Historia del calendario

En sus diversas formas, el calendario es un sistema para el cómputo del tiempo.

La palabra calendario deriva del latín calendas, que significa primer día del mes. Todos los calendarios conocidos, incluso los de las civilizaciones primitivas se basaban en la alternancia día-noche (rotación de la tierra sobre su eje), las fases de la luna (traslación del satélite alrededor de la Tierra) y las estaciones del año (traslación de la Tierra alrededor del Sol).

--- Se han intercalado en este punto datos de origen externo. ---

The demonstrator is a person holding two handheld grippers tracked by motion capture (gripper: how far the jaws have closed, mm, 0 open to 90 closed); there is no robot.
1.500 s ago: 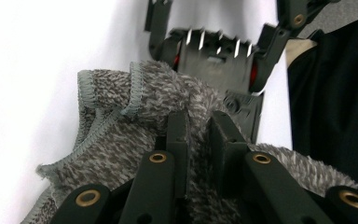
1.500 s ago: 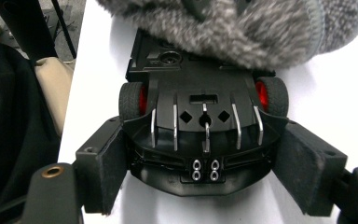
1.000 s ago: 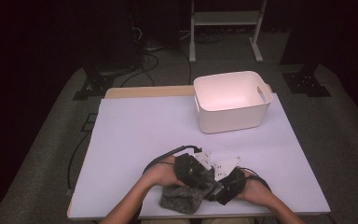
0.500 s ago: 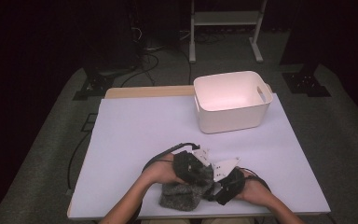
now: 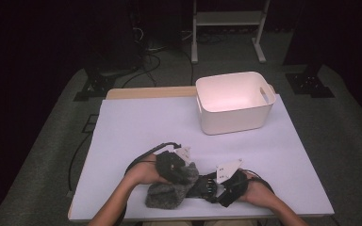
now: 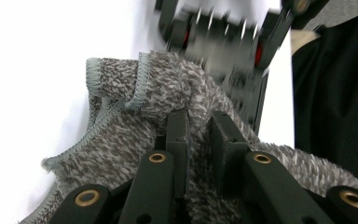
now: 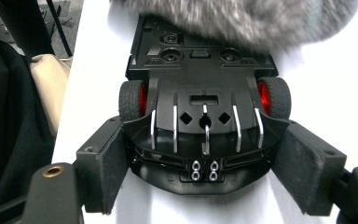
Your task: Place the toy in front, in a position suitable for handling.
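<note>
High view: at six o'clock on the table point(image 5: 136, 136), the left gripper point(image 5: 185, 165) is pressing a cloth point(image 5: 167, 194) against a toy car point(image 5: 206, 187), the wiping seemingly midway. Left gripper view: jaws are pinching the cloth point(image 6: 135, 121). Right gripper view: pads are clamping the car point(image 7: 205, 116), underside up.

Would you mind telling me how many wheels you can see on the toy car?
2: one red-hubbed black wheel on the left side of the upturned black toy car, one on the right. Others may be hidden under the fluffy grey cloth.
</note>
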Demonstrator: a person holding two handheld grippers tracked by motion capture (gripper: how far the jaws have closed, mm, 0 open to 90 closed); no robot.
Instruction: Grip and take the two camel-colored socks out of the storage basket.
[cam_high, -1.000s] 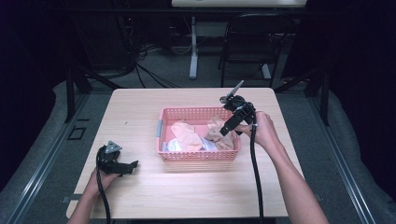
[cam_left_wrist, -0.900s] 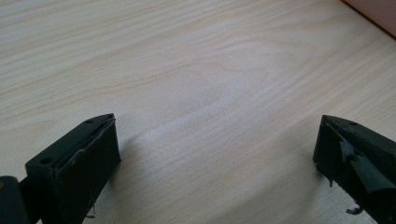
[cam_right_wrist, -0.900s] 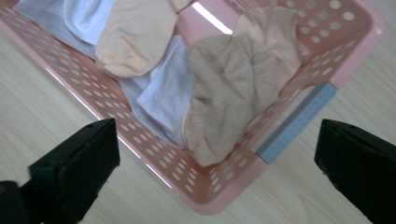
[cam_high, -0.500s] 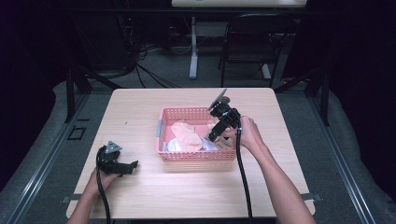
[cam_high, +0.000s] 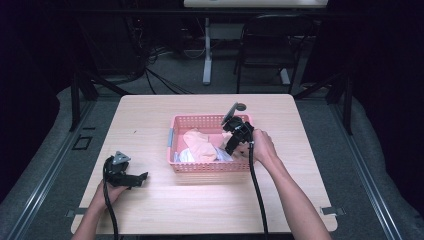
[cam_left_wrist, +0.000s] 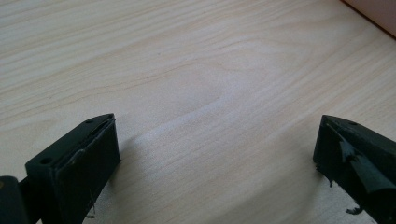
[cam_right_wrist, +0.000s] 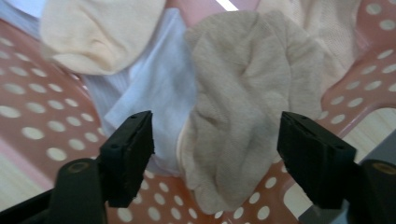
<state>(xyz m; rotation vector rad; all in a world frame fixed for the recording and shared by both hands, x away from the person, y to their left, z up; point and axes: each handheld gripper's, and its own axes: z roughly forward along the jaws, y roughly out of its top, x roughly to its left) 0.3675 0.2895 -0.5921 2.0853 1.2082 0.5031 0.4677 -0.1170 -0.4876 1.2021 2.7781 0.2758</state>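
Note:
A pink perforated basket (cam_high: 210, 167) stands mid-table, holding crumpled cloths: a peach one (cam_high: 199, 144), a white one (cam_high: 189, 156). My right gripper (cam_high: 229, 148) dips into the basket's right end, open. In the right gripper view its jaws stand wide apart on either side of a beige knitted cloth (cam_right_wrist: 250, 107), beside a pale blue-white cloth (cam_right_wrist: 154, 93) and a cream one (cam_right_wrist: 93, 32). My left gripper (cam_high: 142, 177) rests low over the table's front left, open, with bare wood (cam_left_wrist: 201, 93) between its jaws.
The light wooden table (cam_high: 150, 120) has free surface left and in front of the basket. A basket corner (cam_left_wrist: 373, 11) shows at the top right of the left gripper view. A chair (cam_high: 260, 55) and cables lie on the floor behind.
My right gripper has moved left and down from the basket's right rim into the basket, onto the cloths. The left gripper has stayed put.

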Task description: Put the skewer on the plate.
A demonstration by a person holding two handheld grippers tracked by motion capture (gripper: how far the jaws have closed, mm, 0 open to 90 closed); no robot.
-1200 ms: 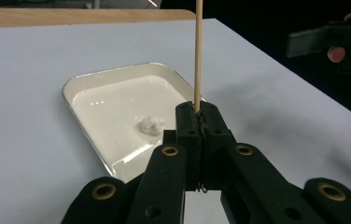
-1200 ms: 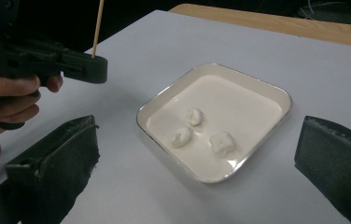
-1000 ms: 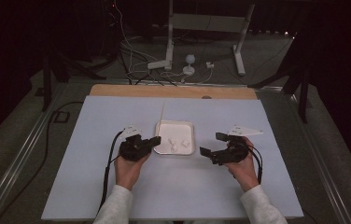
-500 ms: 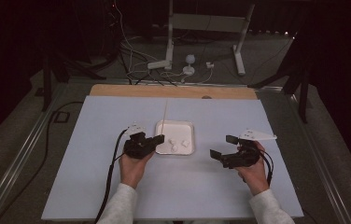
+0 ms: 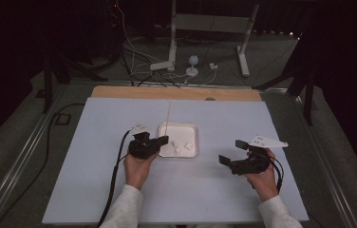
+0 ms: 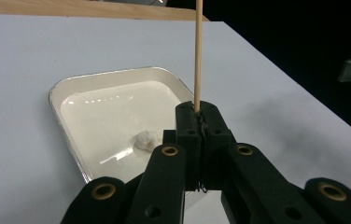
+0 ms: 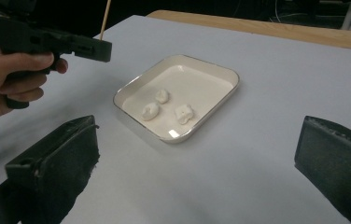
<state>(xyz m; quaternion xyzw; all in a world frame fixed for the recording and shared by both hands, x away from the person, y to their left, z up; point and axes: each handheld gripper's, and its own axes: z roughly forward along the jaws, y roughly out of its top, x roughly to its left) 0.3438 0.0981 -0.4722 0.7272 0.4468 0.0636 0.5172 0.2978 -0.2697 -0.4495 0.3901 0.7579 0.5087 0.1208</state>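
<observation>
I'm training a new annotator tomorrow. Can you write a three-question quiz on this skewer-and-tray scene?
1. True or false: the left tongs are shut on the wooden skewer.
2. How many white lumps lie in the tray? A) one B) three C) five
3. Fill in: the right tongs stand ____, holding nothing, and are apart from the tray.

Key: 1 true, the skewer rises upright from between the closed jaws. 2 B, three lumps show in the right gripper view. 3 open, with the jaws spread wide to either side of that view.
</observation>
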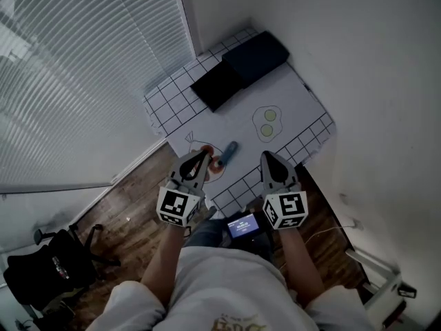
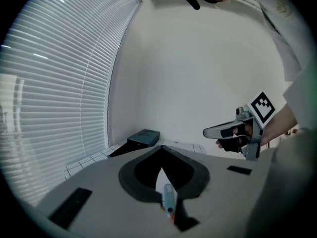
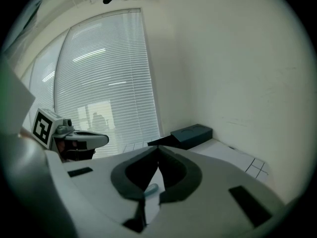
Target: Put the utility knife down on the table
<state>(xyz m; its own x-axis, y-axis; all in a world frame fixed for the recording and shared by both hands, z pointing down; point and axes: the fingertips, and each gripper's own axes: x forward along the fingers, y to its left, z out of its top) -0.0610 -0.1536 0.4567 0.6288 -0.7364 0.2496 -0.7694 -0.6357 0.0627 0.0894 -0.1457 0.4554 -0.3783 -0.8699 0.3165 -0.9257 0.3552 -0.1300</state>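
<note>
Seen from above, the blue utility knife [image 1: 228,152] lies flat on the grid-patterned table [image 1: 306,112] between the left gripper [image 1: 202,156] and right gripper [image 1: 268,156], both hovering with jaws closed together and empty, so the put-down looks finished and only backing away remains.

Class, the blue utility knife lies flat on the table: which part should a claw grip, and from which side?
Grip the utility knife around the middle of its blue handle, coming down from above with the jaws across its narrow width. It lies flat on the table, long and slim, so only its two long sides look open to a pinch.
</note>
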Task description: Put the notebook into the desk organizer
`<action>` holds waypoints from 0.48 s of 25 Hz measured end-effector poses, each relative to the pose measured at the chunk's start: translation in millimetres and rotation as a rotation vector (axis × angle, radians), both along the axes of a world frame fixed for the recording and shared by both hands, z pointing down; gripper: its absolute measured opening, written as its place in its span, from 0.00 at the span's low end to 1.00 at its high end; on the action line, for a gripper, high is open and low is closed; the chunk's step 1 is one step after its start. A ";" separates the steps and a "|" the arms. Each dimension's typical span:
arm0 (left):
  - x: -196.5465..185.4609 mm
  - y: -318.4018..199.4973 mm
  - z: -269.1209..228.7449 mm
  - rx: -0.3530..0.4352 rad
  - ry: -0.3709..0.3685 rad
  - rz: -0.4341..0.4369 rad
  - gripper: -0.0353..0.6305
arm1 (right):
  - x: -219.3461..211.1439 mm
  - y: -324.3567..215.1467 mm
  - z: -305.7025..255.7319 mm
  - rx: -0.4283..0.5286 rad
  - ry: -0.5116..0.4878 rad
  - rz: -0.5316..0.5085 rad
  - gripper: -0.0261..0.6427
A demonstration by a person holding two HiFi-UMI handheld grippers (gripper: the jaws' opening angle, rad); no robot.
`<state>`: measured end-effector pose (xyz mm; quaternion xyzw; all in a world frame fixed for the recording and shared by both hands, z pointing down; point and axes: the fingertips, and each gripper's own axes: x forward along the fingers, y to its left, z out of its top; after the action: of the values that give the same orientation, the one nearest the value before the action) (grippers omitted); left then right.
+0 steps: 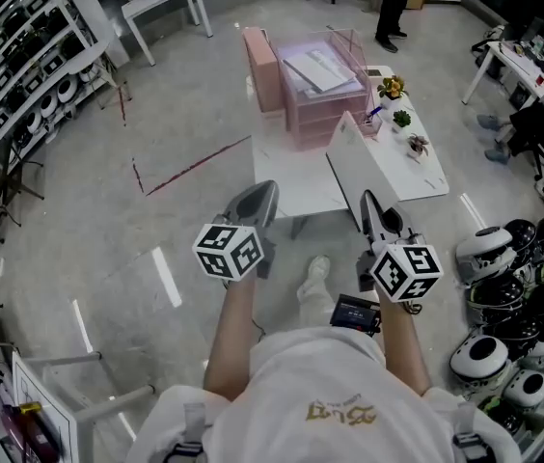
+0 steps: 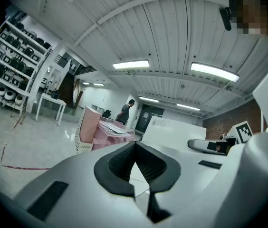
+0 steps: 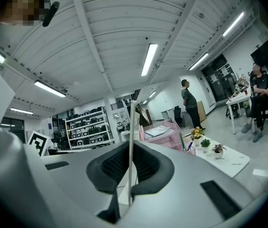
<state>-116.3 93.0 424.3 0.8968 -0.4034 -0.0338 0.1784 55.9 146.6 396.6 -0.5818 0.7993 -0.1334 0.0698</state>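
Head view: right gripper (image 1: 369, 201) pinches the thin white flat notebook (image 1: 354, 162) on edge, its long side aimed straight ahead at the pink plastic desk organizer (image 1: 322, 99); left gripper (image 1: 262, 193) closed, empty.

**Two grippers level, right one clamped**

The left forearm (image 1: 231, 331) and right forearm (image 1: 402, 345) reach forward from the body, side by side. The left gripper (image 1: 264, 193) points level behind its marker cube (image 1: 229, 251). Its jaw tips are closed against each other with nothing between them (only a diamond-shaped gap shows behind the tips). The right gripper (image 1: 369, 203) also lies level. Its jaws are pressed together on the thin edge of the notebook (image 3: 130, 127), which stands upright between them and rises past the tips.
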 end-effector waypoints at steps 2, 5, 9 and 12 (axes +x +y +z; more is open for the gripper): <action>2.6 -27.4 -2.7 0.001 0.006 0.007 0.08 | 3.6 -28.2 -5.6 0.012 -0.012 0.001 0.06; 5.9 -75.3 -11.6 0.006 0.017 0.002 0.08 | 9.1 -74.6 -13.5 0.017 -0.033 -0.003 0.06; 14.7 -140.6 -22.5 0.011 0.020 -0.004 0.08 | 17.2 -137.7 -21.1 0.016 -0.041 -0.013 0.06; 25.4 -184.7 -26.4 0.008 0.017 0.004 0.08 | 25.8 -182.5 -30.0 0.027 -0.045 -0.012 0.06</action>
<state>-90.9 -91.7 397.9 0.8980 -0.4000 -0.0425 0.1784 81.7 -35.9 366.6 -0.5727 0.8029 -0.1361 0.0947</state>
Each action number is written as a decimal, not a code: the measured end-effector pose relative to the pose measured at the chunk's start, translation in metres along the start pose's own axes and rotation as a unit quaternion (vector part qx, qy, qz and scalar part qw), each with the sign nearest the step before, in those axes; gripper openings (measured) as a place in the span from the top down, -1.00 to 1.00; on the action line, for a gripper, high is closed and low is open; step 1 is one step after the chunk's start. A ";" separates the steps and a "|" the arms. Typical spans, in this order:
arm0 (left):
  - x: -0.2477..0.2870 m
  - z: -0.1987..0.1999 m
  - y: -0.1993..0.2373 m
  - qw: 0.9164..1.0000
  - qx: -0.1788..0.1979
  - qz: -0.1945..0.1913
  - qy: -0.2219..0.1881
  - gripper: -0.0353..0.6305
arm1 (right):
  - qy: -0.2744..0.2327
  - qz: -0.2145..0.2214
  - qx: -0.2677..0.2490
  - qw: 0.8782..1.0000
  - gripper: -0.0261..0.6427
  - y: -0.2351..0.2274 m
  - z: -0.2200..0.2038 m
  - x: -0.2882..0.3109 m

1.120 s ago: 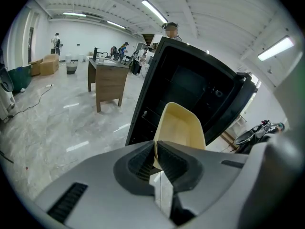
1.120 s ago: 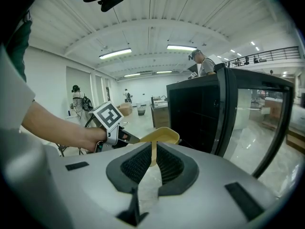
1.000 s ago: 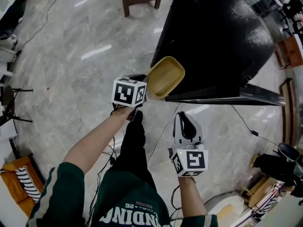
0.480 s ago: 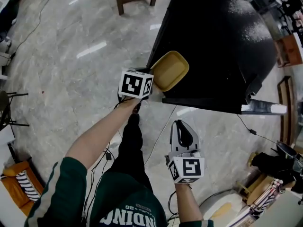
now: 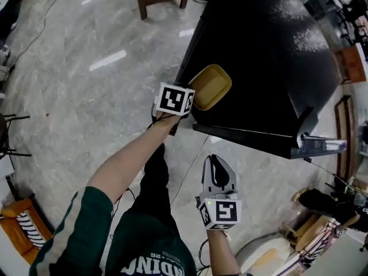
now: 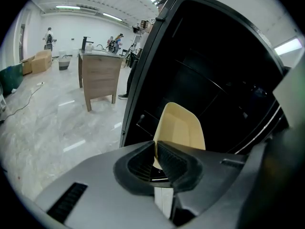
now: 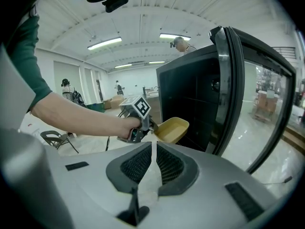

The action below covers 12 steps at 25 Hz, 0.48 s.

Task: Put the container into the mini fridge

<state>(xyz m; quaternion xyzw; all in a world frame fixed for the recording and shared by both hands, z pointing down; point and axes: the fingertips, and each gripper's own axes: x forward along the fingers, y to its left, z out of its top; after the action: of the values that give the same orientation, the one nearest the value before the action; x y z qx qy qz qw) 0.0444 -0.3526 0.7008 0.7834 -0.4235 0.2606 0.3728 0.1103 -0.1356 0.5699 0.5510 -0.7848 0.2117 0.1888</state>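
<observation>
Container (image 5: pixel 210 87) is travelling further toward the mini fridge (image 5: pixel 259 50). Compared with a second ago, the yellow tray is lying more across the dark cabinet's open front than beside its corner, and the person's left arm is reaching out straighter behind it. The left gripper (image 6: pixel 156 152) is clamping the container's near rim between its closed jaws and holding it out tilted at the threshold of the dark interior, where shelves are showing faintly in the left gripper view. It is not resting on anything yet. Judging by this, the carry is nearly finishing and the placing inside is about to begin. The right gripper (image 7: pixel 155 162) is hanging back near the person's body, jaws almost together with nothing between them. It is sitting lower in the head view than before, well apart from the container. The door (image 7: pixel 243 80) is standing open at the right, leaving the way in free.
</observation>
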 end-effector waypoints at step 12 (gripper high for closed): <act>0.049 0.023 -0.014 1.000 -0.012 0.003 0.006 0.82 | 0.018 -0.017 0.010 1.000 0.81 -0.018 -0.012 0.002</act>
<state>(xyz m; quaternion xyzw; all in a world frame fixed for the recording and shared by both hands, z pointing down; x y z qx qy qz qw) 0.0832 -0.3885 0.7178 0.7759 -0.4265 0.2614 0.3844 0.1274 -0.1363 0.5830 0.5627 -0.7694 0.2261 0.2008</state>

Por razones prácticas, el tiempo se divide en períodos fjos o días. La razón de la existencia de diversos sistemas para la medida del tiempo obedece a que ni la órbita de la Luna ni la de la Tierra se describen en días completos. Un mes lunar (0 sinódico), esto es el tiempo comprendido entre dos lunas llenas, equivale a unos 29 días y un año solar (año del trópico) a 365 días aproximadamente.

En el calendario lunar cada mes comienza con la luna nueva y tiene, alternativamente, 29 y 30 días. El año lunar se compone de doce meses y no coincide con el año solar, por lo que las festividades caen en diferenes estaciones según los años. El calendario musulmán actual se basa todavía en un sistema lunar.

El calendario Lunisolar combina los meses lunares y el año solar, lo que exige intercalarun mes bisiesto casa cierto número de años. En este caso el comienzo del nuevo año tiene siempre lugar en la misma estación. Los babilonios y los griegos adoptaron este tipo de calendario. El calendario civil judío es unisolar.

En un principio, los romanos se regían por un año de diez meses, que comenzaba en marzo y terminaba en diciembre. Más tarde dividieron el año en 12 meses, añadiendo el mes bisiesto como reajuste. El año 46 A.C. Julio César introdujo el calendario Juliano de 365 días y un cuarto. Para solucionar el problema de la fracción se intercaló un año bisiesto (de 366 días) cada cuatro.

El año del calendario juliano es ligeramente más largo que el año solar y así, cada 128 años se acumulaba un día de más (367). Para solventar esta discrepancia el Papa Gregorio XIII hizo una reforma en 1582 y estableció el calendario gregoriano. El error se compensó convirtiendo en bisiesto el primer año de cada siglo únicamente si es divisible por cuatrocientos (el año 2000 fue bisiesto pero no el 2100) con lo que sólo se acumula un día de más cada 3 mil años. Este es el sistema que rige en la actualidad al mundo occidental.

El punto de partida de la cronología en los diversos calendarios suele coincidir con acontecimietos importantes para las diferentes culturas. Así, el calendario judío toma como fecha inicial “La creación del mundo” (que se ha establecido alrededor del 3761 antes de Cristo). El mundo musulmán, considera la huída de Mahoma hacia Medina (662 después de Cristo) y el Cristiano, el nacimiento de Jesucristo. La cronología cristiana fue establecida en el siglo VI por el monje Dionisio el Exiguo, pero contiene un error de dos años con respecto al nacimiento de Cristo. No obstante, en el siglo X fue adoptado por todo el mundo cristiano.